IN THE COURT OF COMMON PLEAS FOR THE STATE OF DELAWARE
IN AND FOR NEW CASTLE COUNTY
CREDIT ACCEPTANCE CORPORATION )
assignee of )
FIRST CHOICE AUTO SALES INC, )
)
Plaintiff, )
)
v. ) C.A. No. CPU4-16-003564
)
STEWART LIGGON, )
)
Defendant. )
Submitted: June 8, 2017
Decided: July 7, 2017
Joelle E. Polesky, Esquire Stewart Liggon
Stradley Ronon Stevens & Young, LLP 7 Greenwich Court
1000 N. West Street, Suite 1279 Newark, DE 19702
Wilmington, DE 19801 Pro Se Defendant
Attorney for Plaintiff
Jessica A. Kolansky, Esquire (pro hac vice)
Stradley Ronon Stevens & Young, LLP
2600 One Commerce Square
Philadelphia, PA 19103
Attorney for Plaintiff
ORDER
COME NOW, this 5th day of July, 2017, the Court, having held a hearing on the
motions on May 19, 2017 and after consideration of submissions on June 8, 2017, finds as
follows:
1. On November 22, 2016, Plaintiff/Counterclaim-Defendant Credit Acceptance
Corporation (“Plaintiff”) filed an action against Defendant/Counterclaim-Plaintiff Stewart
Liggon (“Defendant”) for defaulting on a retail installment contract for the purchase of a
2007 Chevrolet Impala (the “Vehicle”). The contract was assigned to Plaintiff from First
Choice Auto Sales, Inc. (the “Dealer”).
2. On December 30, 2016, Defendant filed an Answer and Counterclaim,
alleging the Vehicle was a “lemon.” Defendant also claims the Dealer failed to provide him
with a copy of the Vehicle’s “CarFax” after requested.
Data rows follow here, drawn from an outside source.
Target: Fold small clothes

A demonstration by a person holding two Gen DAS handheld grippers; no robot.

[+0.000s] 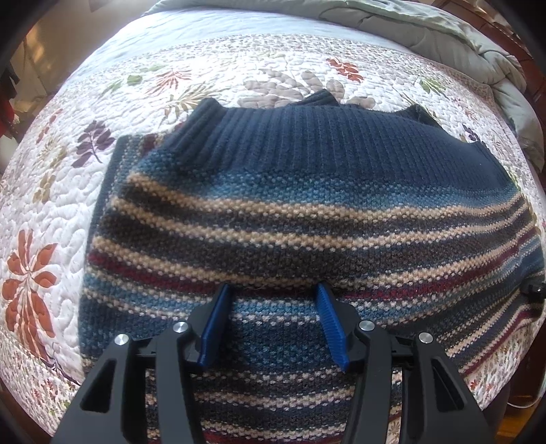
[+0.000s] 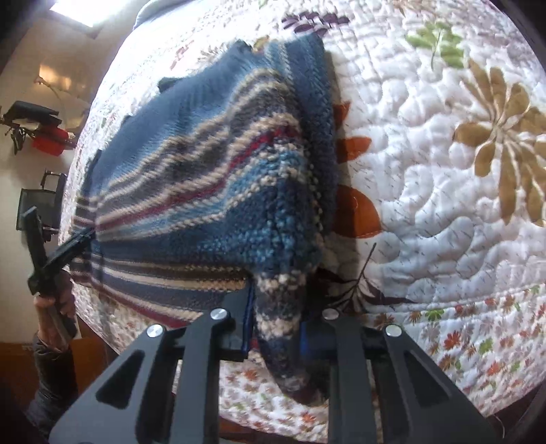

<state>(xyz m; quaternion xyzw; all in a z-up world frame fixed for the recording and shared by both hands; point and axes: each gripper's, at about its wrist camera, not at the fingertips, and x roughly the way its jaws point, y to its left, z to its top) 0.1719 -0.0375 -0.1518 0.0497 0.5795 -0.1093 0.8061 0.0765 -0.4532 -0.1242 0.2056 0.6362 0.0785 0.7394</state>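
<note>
A knitted sweater (image 1: pixel 290 211) with navy, blue, tan and red stripes lies on a floral quilted bedspread (image 1: pixel 51 205), its ribbed navy band on the far side. My left gripper (image 1: pixel 273 287) stands open just above the sweater's near part, its blue pads (image 1: pixel 218 328) apart with only flat knit beneath them. In the right wrist view, my right gripper (image 2: pixel 276 307) is shut on a bunched corner of the sweater (image 2: pixel 204 177), which rises into a ridge and hangs down between the fingers. A hand (image 2: pixel 51 307) holds the left gripper (image 2: pixel 80 239) at the sweater's far edge.
A grey-green comforter (image 1: pixel 443 30) is heaped at the back right of the bed. The bedspread (image 2: pixel 426 170) stretches wide to the right of the sweater. Past the bed's edge are a wooden floor (image 2: pixel 95 358), a dark chair (image 2: pixel 37 205) and red items (image 2: pixel 47 143) by the wall.
</note>
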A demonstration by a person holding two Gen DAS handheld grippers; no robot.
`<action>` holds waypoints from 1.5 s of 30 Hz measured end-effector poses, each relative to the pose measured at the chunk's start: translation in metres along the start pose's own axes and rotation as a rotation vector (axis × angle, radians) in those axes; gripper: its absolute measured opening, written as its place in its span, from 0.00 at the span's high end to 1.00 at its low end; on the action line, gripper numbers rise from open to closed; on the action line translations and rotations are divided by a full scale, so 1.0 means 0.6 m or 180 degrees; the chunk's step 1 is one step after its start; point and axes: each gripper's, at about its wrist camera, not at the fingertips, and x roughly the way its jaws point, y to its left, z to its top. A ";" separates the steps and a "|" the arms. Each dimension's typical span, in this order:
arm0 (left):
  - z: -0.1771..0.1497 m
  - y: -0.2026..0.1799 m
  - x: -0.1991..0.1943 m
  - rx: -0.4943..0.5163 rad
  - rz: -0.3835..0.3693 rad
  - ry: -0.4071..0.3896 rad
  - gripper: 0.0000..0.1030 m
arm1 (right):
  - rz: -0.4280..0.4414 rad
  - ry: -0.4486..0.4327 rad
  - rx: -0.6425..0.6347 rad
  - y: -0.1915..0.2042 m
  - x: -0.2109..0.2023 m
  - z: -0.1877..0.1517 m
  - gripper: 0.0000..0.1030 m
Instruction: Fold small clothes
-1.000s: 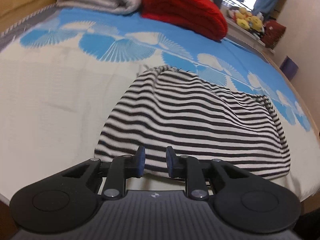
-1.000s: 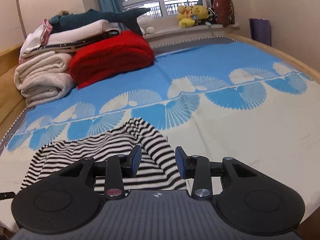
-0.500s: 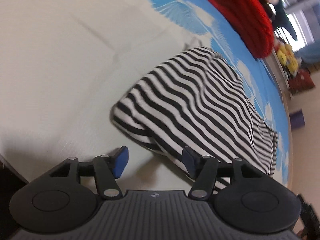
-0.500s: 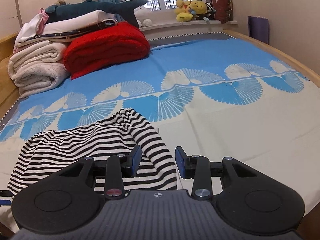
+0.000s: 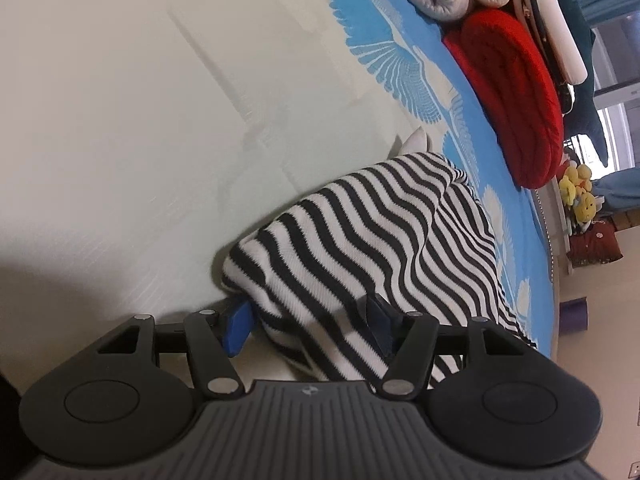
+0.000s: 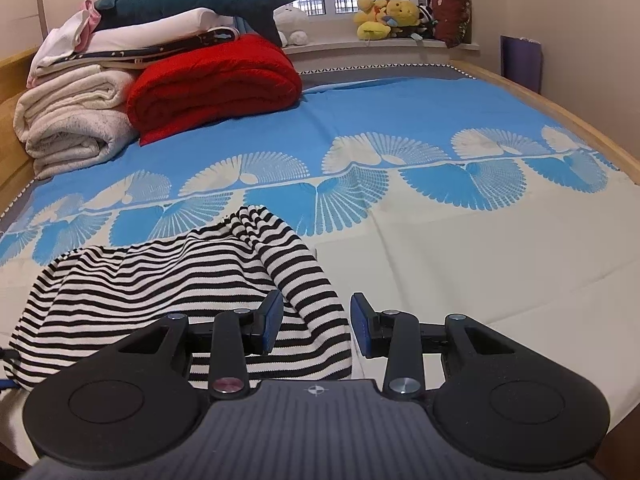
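A black-and-white striped garment (image 5: 380, 240) lies crumpled on the bed. In the left wrist view its near corner sits between the fingers of my left gripper (image 5: 308, 322). The jaws stand wide, one blue pad low beside the cloth's edge and the other over the stripes. Neither pad presses on it. In the right wrist view the same garment (image 6: 160, 280) spreads to the left. Its right-hand edge lies under my right gripper (image 6: 316, 330), whose jaws are apart and grip nothing.
The bed sheet (image 6: 460, 264) is cream near me and blue with fan patterns further back. A rolled red blanket (image 6: 212, 80), folded white towels (image 6: 72, 124) and a plush shark lie at the far left. Soft toys (image 6: 388, 16) sit on the windowsill. A wooden bed edge (image 6: 560, 112) runs along the right.
My left gripper has rolled over, dropped toward the garment's near corner and spread its jaws, so the corner now lies between them. The right gripper has hardly moved.
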 end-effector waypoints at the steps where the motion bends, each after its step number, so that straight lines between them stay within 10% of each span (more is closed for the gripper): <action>1: 0.000 -0.006 0.003 0.0027 0.0005 -0.0011 0.35 | -0.0014 0.0003 -0.0008 0.000 0.000 -0.001 0.62; 5: -0.003 -0.027 0.011 0.0244 0.0082 -0.0053 0.41 | -0.0074 0.0028 0.0003 -0.003 0.003 -0.003 0.62; 7: -0.002 -0.031 0.013 0.0350 0.0107 -0.0044 0.77 | -0.0098 0.0041 0.0023 -0.006 0.004 -0.003 0.62; 9: -0.004 -0.034 0.008 0.0450 0.0082 -0.0089 0.83 | -0.0117 0.0053 0.0040 -0.007 0.006 -0.003 0.62; 29: -0.021 -0.075 -0.120 0.1271 0.0481 -0.0699 0.86 | -0.0098 0.0123 -0.0017 0.038 0.033 0.002 0.62; 38: -0.182 -0.360 -0.136 0.2569 -0.0594 -0.0842 0.87 | -0.0015 -0.0014 0.0303 -0.007 0.018 0.021 0.62; 45: -0.422 -0.505 -0.009 0.3642 -0.1097 0.0265 0.78 | -0.0071 -0.0069 0.0589 -0.073 0.012 0.031 0.62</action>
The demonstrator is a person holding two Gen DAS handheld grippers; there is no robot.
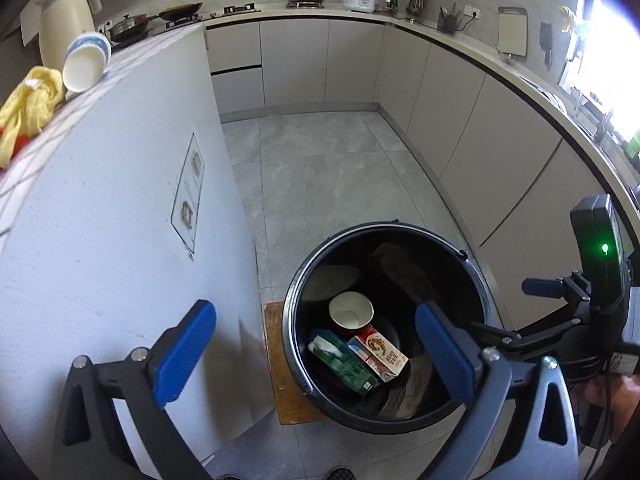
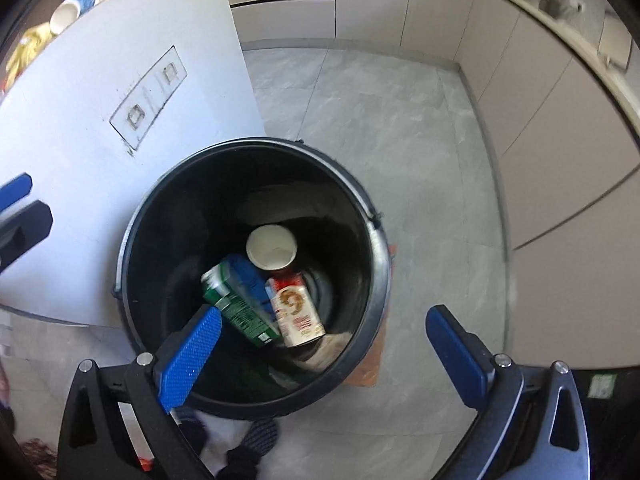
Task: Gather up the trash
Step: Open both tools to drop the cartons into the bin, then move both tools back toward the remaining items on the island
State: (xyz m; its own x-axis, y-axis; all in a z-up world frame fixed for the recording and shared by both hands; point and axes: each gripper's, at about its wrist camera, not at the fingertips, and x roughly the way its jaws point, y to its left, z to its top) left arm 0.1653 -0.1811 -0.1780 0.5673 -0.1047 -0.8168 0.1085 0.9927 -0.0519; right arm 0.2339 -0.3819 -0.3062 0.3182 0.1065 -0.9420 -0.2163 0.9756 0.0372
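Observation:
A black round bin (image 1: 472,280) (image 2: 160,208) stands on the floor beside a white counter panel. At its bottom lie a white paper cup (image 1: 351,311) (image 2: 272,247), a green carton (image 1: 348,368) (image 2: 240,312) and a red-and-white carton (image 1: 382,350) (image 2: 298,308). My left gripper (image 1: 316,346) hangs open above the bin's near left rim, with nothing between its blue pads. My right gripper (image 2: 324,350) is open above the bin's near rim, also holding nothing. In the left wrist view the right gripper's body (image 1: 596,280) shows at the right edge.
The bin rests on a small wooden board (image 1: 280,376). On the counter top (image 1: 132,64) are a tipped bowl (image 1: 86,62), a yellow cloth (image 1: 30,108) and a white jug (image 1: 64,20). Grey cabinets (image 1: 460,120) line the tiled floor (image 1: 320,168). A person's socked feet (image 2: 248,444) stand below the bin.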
Additionally, Defendant claims he is
the “victim of fraudulent business practices,” and seeks punitive and compensatory damages
against Plaintiff.
3. On January 23, 2017, Plaintiff filed the instant Motion to Dismiss and Compel
Arbitration, alleging the retail installment contract Defendant signed contained a provision
which requires arbitration of both Plaintiff’s claim for breach of contract and Defendant’s
counterclaim related to the quality of the vehicle.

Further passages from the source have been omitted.